===== DATA EXTRACT =====

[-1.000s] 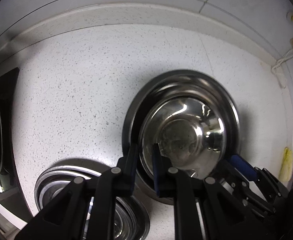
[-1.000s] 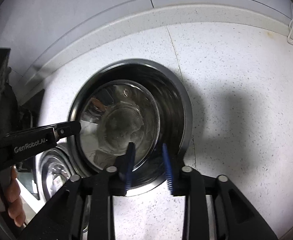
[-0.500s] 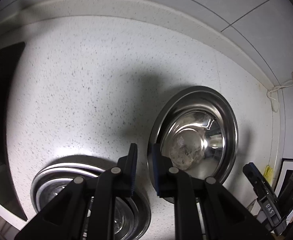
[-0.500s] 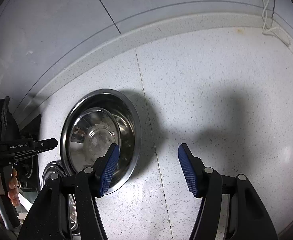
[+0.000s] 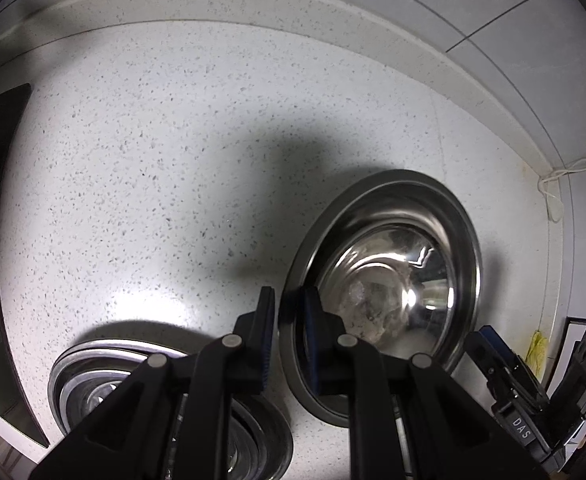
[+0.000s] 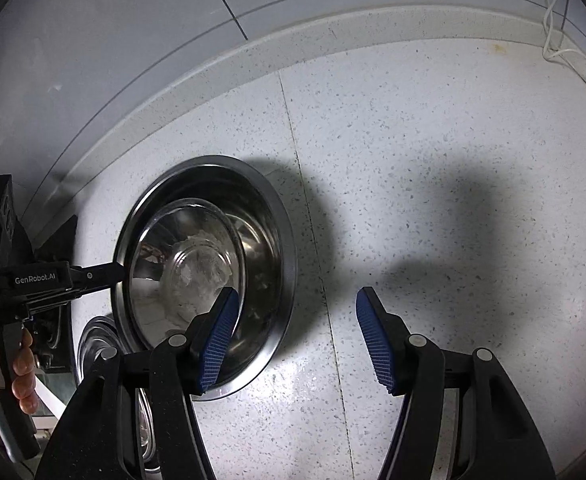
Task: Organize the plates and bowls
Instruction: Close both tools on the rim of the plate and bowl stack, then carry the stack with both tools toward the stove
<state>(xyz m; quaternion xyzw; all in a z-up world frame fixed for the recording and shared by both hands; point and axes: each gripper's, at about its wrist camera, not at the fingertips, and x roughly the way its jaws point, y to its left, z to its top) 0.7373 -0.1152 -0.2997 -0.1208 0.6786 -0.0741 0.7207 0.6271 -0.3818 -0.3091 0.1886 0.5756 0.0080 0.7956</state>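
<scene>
Left claw pinches the near-left rim of the big steel bowl, smaller bowl nested inside. Right claw hangs released above the speckled bench. More bowls sit stacked left.

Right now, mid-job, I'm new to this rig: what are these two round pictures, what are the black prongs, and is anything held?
A person holds two hand grippers; each carries a fisheye camera looking along its black fingers. The left camera's picture shows the left gripper pinching the rim of a large steel bowl, a smaller bowl nested inside. The right camera's picture shows the right gripper open, holding nothing. Below is a speckled countertop, with a stack of steel dishes beside the bowl.
</scene>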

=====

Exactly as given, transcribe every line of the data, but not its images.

[-1.000s] 
[-1.000s] 
[-0.500s] 
[-0.500s] 
[+0.000s] 
[+0.000s] 
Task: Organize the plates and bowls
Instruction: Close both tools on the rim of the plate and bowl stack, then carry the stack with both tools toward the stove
<state>(xyz m; quaternion xyzw; all in a z-up world frame fixed for the recording and shared by both hands; point and axes: each gripper's, at about its wrist camera, not at the fingertips, and x roughly the way its jaws point, y to its left, z to its top) 0.7373 -0.1152 -0.2997 -0.1208 0.6786 -0.0741 0.7207 0.6271 -0.3818 -0.3091 0.1886 0.5756 0.0080 0.7956</state>
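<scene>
Left claw pinches the near-left rim of the big steel bowl, smaller bowl nested inside. Right claw hangs released above the speckled bench. More bowls sit stacked left.

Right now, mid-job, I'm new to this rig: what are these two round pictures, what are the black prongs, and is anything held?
A person holds two hand grippers; each carries a fisheye camera looking along its black fingers. The left camera's picture shows the left gripper pinching the rim of a large steel bowl, a smaller bowl nested inside. The right camera's picture shows the right gripper open, holding nothing. Below is a speckled countertop, with a stack of steel dishes beside the bowl.
</scene>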

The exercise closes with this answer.